Mundane Joys
by SnubNosedSilhouette
Summary: The truly remarkable thing was that neither of them had much trouble at all adjusting.


For honeynoir's prompt at Ladymercury_10's Amy/Rory Cheerup Ficathon on LiveJournal: "Amy and Rory, enjoying the slower path."

* * *

The truly remarkable thing was that neither of them had much trouble at all adjusting.

At first, Amy rationalized that they'd spent so much time traveling with the Doctor that they'd both grown accustomed to acclimating themselves to whichever time period or culture they found themselves in.

Then Rory pointed out just how infrequently they'd been without reliable indoor plumbing, and Amy was forced to reconsider. Maybe they were just ready for a slower life.

There had been a bank account, the details of which had been delivered to them three days after their arrival by a messenger who claimed to have gotten the package from a woman with wildly curling hair. That was when they started to understand the rules. River and the Doctor couldn't interact with them directly - never mind the whys - but they could help in whatever way they were able. And they did.

Rory enrolled in medical school as male nurses weren't as acceptable in the late nineteenth century as they'd been in the twenty-first. A full set of transcripts and letters of recommendation had arrived in much the same way as the banking information.

Amy wrote, which was what Amy had always done. To the Doctor at first, because why not, but as the weeks and months passed she started writing for herself, then for other people.

One year to the day after they'd arrived, Amy wrapped her first manuscript in twine, checked the address twice, and hand delivered it to three literary agents in Manhattan.

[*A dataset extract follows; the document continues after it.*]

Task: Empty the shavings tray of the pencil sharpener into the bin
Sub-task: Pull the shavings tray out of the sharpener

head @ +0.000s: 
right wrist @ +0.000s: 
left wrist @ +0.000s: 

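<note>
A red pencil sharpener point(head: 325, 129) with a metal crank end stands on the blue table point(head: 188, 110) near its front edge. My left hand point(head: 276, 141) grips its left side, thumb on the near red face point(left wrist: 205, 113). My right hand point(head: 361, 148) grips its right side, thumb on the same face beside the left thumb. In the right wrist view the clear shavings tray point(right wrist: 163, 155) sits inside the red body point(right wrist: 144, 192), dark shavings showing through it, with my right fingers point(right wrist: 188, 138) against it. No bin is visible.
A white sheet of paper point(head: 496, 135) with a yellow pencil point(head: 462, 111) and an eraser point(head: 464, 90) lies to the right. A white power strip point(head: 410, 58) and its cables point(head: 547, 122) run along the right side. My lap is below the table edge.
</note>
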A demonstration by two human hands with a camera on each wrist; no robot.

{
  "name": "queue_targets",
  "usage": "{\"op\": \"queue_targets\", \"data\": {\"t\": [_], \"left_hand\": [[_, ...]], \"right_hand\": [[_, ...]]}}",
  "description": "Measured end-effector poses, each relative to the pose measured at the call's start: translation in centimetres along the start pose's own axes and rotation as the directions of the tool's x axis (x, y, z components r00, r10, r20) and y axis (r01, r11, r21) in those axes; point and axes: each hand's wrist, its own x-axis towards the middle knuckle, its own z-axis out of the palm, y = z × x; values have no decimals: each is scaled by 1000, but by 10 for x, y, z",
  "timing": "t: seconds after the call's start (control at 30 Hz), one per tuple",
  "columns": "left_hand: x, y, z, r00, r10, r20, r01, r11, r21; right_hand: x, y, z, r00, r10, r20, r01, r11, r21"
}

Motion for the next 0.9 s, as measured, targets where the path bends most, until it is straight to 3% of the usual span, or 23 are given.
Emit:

They'd found a house with a blue door in Brooklyn two days after she sold the book.

It wasn't their old house, but when Rory impulsively swept Amy into his arms to carry her across the threshold for the first time (something he'd always wished he'd done before) they both knew they were home.

* * *

Life was very different, Amy realized, when one couldn't simply skip the dull bits.

Not just day-to-day Tuesdays and Thursdays (the Doctor never told them that he always went straight for Saturdays, but they'd figured it out for themselves quickly enough) but going to the baker every day for fresh bread, washing every utensil by hand because there wasn't an alternative, and finally sending their laundry out because the lye soap made Amy's hands crack and bleed. She was shocked to discover just how much of her day could be spent doing nothing but going to the markets and preparing three meals from scratch. Rory finally pointed out that they could afford to hire a cook. Amy agreed when she realized that she'd have more time to write if she wasn't always in the kitchen.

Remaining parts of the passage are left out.